▶ **What the task asks**
Could you retype the records word for word but without any pictures?

▶ **Records to process**
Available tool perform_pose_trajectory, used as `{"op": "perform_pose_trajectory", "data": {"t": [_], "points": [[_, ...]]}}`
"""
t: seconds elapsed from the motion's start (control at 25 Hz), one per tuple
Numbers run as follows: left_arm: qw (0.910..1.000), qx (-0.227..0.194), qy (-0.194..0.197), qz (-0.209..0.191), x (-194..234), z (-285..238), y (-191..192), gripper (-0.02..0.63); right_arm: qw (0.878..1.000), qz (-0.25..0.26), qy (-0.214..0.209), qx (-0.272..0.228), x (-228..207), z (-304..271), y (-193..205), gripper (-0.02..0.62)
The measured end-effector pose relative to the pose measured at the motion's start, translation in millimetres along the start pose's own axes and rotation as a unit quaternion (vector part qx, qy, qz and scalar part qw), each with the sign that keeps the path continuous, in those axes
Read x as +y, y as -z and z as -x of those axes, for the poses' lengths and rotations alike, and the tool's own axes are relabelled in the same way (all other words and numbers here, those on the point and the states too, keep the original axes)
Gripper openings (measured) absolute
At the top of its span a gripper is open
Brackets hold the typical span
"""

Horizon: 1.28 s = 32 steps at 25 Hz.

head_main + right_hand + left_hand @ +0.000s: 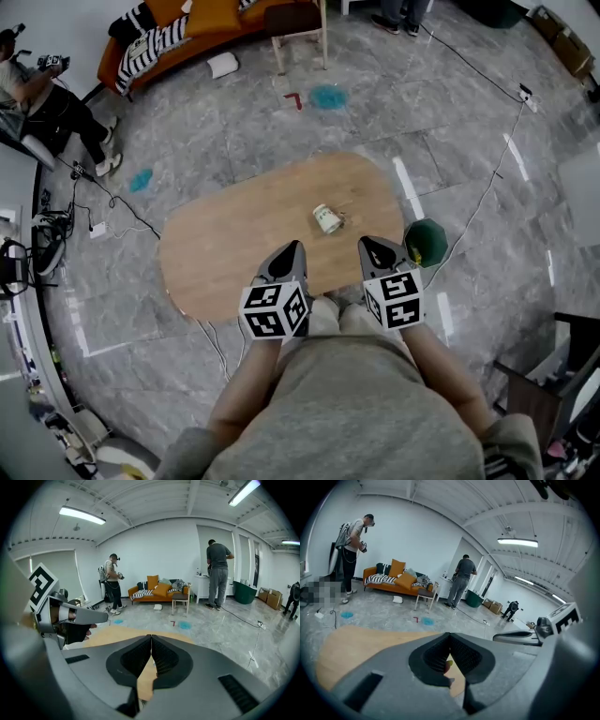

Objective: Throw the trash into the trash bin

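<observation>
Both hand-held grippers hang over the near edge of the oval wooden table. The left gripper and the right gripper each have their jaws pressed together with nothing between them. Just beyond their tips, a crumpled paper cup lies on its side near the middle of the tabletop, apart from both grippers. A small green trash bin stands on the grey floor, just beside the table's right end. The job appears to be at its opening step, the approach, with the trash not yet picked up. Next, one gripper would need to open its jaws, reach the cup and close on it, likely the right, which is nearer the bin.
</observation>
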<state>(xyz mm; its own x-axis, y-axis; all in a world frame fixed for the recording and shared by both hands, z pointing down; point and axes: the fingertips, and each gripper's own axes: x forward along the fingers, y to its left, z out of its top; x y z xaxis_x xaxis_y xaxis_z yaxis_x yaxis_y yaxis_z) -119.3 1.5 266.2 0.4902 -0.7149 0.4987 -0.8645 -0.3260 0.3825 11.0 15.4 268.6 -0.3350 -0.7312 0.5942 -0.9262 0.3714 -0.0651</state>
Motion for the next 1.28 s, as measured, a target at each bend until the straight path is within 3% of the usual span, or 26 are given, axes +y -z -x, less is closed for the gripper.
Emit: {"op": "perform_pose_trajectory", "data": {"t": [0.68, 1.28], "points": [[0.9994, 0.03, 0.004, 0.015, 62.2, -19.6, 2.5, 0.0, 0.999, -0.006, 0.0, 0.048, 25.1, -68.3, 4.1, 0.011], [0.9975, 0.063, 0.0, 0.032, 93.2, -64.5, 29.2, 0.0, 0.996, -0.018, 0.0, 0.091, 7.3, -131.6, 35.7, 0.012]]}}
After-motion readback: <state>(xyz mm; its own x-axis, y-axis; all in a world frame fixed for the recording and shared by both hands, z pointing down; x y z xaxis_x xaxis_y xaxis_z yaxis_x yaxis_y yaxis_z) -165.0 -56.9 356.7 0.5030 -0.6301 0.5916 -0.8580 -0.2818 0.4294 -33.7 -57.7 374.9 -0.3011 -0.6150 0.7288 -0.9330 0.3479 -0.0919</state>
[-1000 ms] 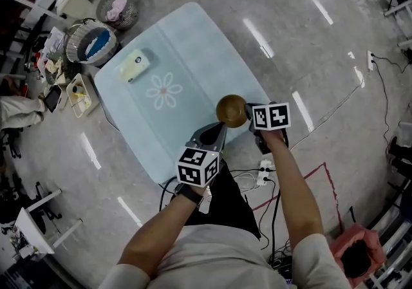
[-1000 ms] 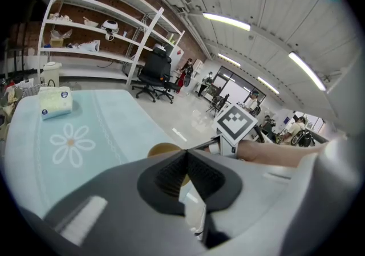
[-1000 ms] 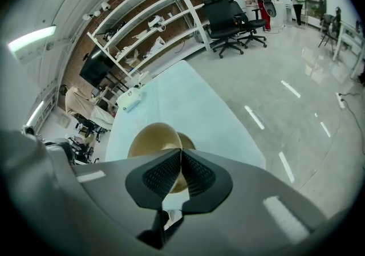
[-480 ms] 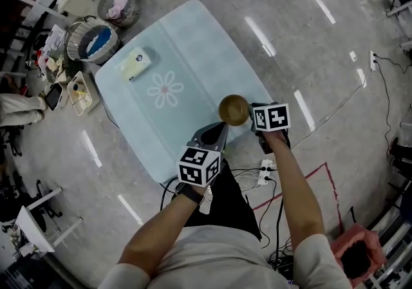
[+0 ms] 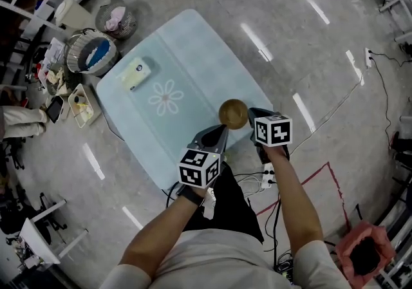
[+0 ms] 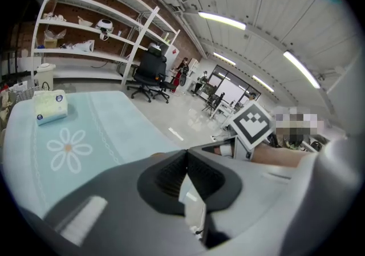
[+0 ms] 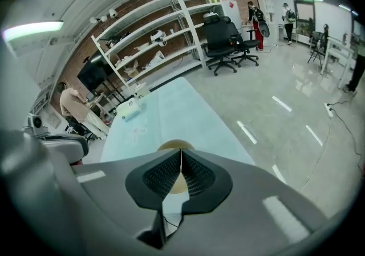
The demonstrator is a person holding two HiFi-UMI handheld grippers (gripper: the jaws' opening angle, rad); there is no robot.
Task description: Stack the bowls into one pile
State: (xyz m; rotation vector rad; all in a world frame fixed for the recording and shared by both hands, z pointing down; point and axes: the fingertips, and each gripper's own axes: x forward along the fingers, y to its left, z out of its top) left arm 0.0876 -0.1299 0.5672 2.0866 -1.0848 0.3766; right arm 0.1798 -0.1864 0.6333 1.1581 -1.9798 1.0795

▶ **Solved exercise**
Available tool perform_pose_trajectory, used as `{"op": "perform_pose_trajectory", "data": {"t": [_], "points": [[_, ...]]}}`
"""
t: seconds elapsed from the motion's start (control at 25 Hz), one per tuple
Numbers run as follows: left_arm: qw (0.910..1.000), qx (-0.227..0.194), qy (-0.194..0.197), qz (-0.209..0.191), x (-194..234), z (-285..238), y (-191..192), gripper (-0.02..0.63); right_arm: qw (0.878..1.000), qz (-0.25..0.26), qy (-0.214..0.209), qx (-0.272..0.228), x (-228..207), z (-304..271), y (-193..205), gripper (-0.02..0.62)
The measured end-effector pose relative to the pose measured at the motion's start, translation in millimetres along the start pose's own axes and rotation as a unit quaternion (vector part qx, qy, qz and scalar part qw), each with the sign that keeps the path continuous, in those axes
Read x as +y, y as -z and z as -x of those axes, for the poses' lengths and rotations alike, and the tool's own axes are relabelled in the same way (all other words and numbers here, those on the point and the states too, keep the original axes)
Gripper openings (measured) absolute
At the top of its span a gripper is open
Brackets hold the typical span
"""

Horizon: 1.28 s = 32 steps at 25 Hz.

head_main + right_hand + left_hand @ +0.000s: 

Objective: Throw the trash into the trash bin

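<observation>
Both hand-held grippers hang over the near edge of the oval wooden table. The left gripper and the right gripper each have their jaws pressed together with nothing between them. Just beyond their tips, a crumpled paper cup lies on its side near the middle of the tabletop, apart from both grippers. A small green trash bin stands on the grey floor, just beside the table's right end. The job appears to be at its opening step, the approach, with the trash not yet picked up. Next, one gripper would need to open its jaws, reach the cup and close on it, likely the right, which is nearer the bin.
</observation>
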<state>(xyz mm; its own x-axis, y-axis; all in a world frame fixed for the recording and shared by both hands, z pointing down; point and axes: the fingertips, and each gripper's own axes: x forward along the fingers, y to its left, z out of its top; x y z xaxis_x xaxis_y xaxis_z yaxis_x yaxis_y yaxis_z) -119.3 1.5 266.2 0.4902 -0.7149 0.4987 -0.8645 -0.3260 0.3825 11.0 15.4 268.6 -0.3350 -0.7312 0.5942 -0.9262 0.3714 -0.0651</state>
Motion for the next 1.28 s, as measured, a target at each bend until the straight path is within 3% of the usual span, or 26 are given, axes +y -z -x, less is closed for the gripper.
Emit: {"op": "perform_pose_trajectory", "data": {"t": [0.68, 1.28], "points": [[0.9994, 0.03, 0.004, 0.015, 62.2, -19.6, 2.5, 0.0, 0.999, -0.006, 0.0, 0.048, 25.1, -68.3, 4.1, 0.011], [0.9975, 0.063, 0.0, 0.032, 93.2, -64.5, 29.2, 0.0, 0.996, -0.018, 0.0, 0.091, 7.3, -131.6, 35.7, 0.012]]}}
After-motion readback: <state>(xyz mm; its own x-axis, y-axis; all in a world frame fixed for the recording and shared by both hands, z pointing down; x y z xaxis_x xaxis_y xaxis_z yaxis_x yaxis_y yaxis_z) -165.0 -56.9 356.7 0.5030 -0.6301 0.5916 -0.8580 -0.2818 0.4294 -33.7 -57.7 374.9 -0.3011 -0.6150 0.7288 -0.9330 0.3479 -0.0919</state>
[-1000 ms] 
[-1000 ms] 
[-1000 ms] 
[-480 ms] 
[+0 ms] 
[+0 ms] 
[+0 ms] 
The demonstrator is a person holding two HiFi-UMI handheld grippers (gripper: the jaws' opening angle, rad); there is no robot.
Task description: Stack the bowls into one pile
State: (xyz m; rotation vector rad; all in a world frame fixed for the recording and shared by both hands, z pointing down; point and axes: the fingertips, and each gripper's own axes: x forward along the fingers, y to its left, z out of its top) left arm 0.0876 -0.1299 0.5672 2.0866 -1.0848 0.3766; right arm 0.1798 -0.1864 0.6333 1.1581 -1.9798 1.0795

The output contains nothing more.